Hackers Launch Third 51% Attack on Ethereum Classic This Month

Strategies to protect the Ethereum Classic blockchain from 51% attacks might be too little, too late. For the third time in August, hackers gained control of the Ethereum Classic blockchain in a 51% attack that reorganized over 7,000 blocks. 

Though Ethereum Classic developers are rushing to protect the blockchain from future attacks, these three attacks raise concerns over the network’s security. OKEx, for instance, has considered delisting the coin to protect itself from future losses.

What is a 51% attack?  

Hackers conduct a 51% attack to take over the blockchain. Blockchains are so-called decentralized ledgers because they distribute all the work of validating transactions across a global network of computers, called miners.

Each transaction must be approved by over 51% of miners. So the theory goes, it’s very difficult for a single actor to control 51% of the network, since that would require an immense amount of computational power.

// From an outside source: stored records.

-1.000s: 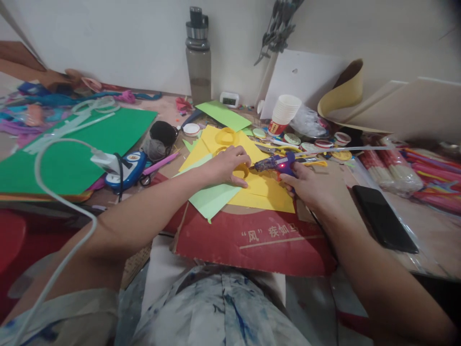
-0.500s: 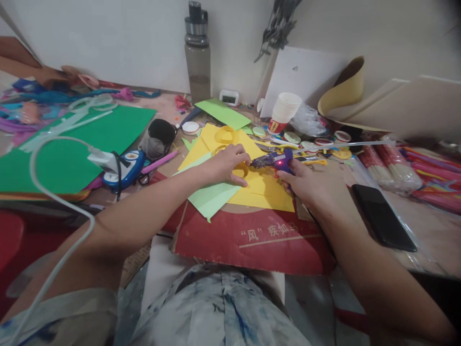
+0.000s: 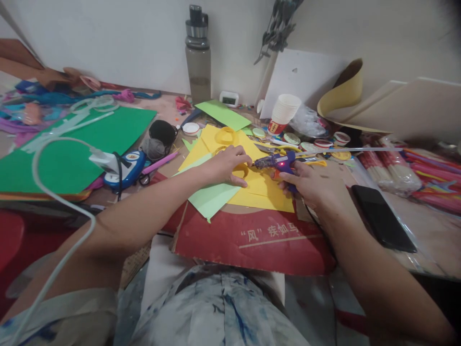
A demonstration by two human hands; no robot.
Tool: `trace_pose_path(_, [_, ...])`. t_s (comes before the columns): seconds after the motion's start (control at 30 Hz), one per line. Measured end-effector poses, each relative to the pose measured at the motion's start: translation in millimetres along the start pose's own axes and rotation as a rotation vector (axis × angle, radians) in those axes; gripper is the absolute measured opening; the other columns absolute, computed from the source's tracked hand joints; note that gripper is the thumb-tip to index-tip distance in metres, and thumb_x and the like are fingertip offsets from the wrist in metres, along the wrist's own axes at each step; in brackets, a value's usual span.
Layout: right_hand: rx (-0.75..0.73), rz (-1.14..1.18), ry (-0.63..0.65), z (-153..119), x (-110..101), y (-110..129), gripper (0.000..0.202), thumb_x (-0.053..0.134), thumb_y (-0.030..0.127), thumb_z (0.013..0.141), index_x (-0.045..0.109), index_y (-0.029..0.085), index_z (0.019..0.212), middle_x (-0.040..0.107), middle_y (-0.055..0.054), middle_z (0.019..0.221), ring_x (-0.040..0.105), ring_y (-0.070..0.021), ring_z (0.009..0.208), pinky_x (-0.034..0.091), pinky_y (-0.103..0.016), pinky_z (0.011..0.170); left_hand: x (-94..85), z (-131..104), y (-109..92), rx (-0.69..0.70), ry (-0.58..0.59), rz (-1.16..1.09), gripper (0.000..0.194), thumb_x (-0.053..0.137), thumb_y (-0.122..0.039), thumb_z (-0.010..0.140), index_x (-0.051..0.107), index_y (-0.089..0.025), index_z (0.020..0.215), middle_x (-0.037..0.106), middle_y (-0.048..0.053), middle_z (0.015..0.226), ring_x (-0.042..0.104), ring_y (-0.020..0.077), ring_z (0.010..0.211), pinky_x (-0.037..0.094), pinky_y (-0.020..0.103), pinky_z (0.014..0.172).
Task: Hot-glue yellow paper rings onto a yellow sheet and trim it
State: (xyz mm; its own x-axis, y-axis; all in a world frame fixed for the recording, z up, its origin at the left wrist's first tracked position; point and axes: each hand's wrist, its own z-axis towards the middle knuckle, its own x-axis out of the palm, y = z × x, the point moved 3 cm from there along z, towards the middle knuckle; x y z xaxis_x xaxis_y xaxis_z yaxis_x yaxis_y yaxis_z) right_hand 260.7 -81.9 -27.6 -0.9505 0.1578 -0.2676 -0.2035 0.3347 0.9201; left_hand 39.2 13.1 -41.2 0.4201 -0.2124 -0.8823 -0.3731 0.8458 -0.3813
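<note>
Okay so, right hand [image 3: 306, 179] first: I've got it wrapped around a purple-blue hot glue gun [image 3: 279, 162], little red light glowing on its side, a long translucent glue stick [image 3: 345, 150] poking out the back toward the right. The nozzle points left and sits right by the fingertips of my left hand [image 3: 225, 166]. That one is curved in a C, thumb and fingers apart, with a yellow paper loop [image 3: 241, 170] between them. Can't tell from this angle if I'm actually pinching it or just steadying it.

The loop is on top of some yellow paper sheets [image 3: 268, 192], and a second yellow ring [image 3: 226, 136] lies just behind my left hand. A pale green sheet [image 3: 212, 199] is partly under that hand too, and all of it is on a red cardboard piece [image 3: 252, 257] with Chinese writing on it, at the table edge near my lap.

Rest of the mess: black phone [image 3: 383, 218] to the right of my right wrist, stacked paper cups [image 3: 284, 114] behind the gun, a grey water bottle [image 3: 199, 72] upright against the wall with a small digital clock [image 3: 229, 99] beside it, and big green sheets [image 3: 72, 166] off to the left.
</note>
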Motion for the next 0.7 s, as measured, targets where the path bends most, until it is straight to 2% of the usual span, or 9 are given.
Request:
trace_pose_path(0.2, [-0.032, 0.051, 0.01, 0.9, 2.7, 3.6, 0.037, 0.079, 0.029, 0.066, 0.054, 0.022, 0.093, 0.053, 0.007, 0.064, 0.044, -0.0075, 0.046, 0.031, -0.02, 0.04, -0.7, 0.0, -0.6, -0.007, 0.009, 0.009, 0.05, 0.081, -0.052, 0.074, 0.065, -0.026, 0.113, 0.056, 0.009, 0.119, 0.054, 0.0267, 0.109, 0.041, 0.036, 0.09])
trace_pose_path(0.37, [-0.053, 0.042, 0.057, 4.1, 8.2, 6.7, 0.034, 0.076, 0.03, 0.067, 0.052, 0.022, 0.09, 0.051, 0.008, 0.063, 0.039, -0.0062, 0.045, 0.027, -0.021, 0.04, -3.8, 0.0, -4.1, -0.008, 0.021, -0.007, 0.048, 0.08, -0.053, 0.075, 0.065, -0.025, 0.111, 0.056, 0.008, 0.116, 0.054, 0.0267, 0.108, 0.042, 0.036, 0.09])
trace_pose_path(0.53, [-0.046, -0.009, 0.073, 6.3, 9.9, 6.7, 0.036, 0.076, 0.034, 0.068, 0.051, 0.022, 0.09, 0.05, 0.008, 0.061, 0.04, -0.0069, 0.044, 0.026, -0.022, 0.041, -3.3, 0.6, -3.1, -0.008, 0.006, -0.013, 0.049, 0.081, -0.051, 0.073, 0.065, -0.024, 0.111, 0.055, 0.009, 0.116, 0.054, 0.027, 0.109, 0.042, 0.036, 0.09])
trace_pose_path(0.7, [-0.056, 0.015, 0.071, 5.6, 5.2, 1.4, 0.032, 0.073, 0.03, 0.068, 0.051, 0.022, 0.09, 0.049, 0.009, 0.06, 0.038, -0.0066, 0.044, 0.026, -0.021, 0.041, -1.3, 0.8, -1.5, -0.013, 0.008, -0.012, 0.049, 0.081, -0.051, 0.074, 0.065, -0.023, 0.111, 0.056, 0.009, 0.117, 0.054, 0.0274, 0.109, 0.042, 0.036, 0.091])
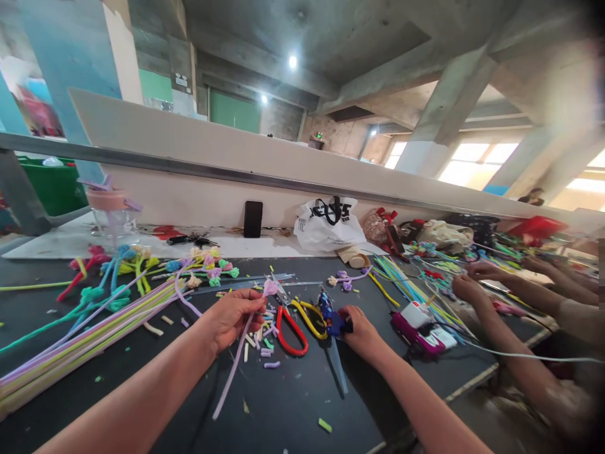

But if someone managed to control the network, they’d be able to bend the blockchain to their will—credit their accounts with free cryptocurrency, for instance, or divert other people’s transactions to their own people’s wallets. 

Impossible! They’ll never do it! Not so for Ethereum Classic—the un-forked version of the more popular Ethereum blockchain—which this month was thrice exploited by hackers. 

So what happened? 

The latest attack took place last night. Hackers managed to once again brute-force their way to majority control over the network and managed to reorganise more than 7,000 blocks, or about two days of mining.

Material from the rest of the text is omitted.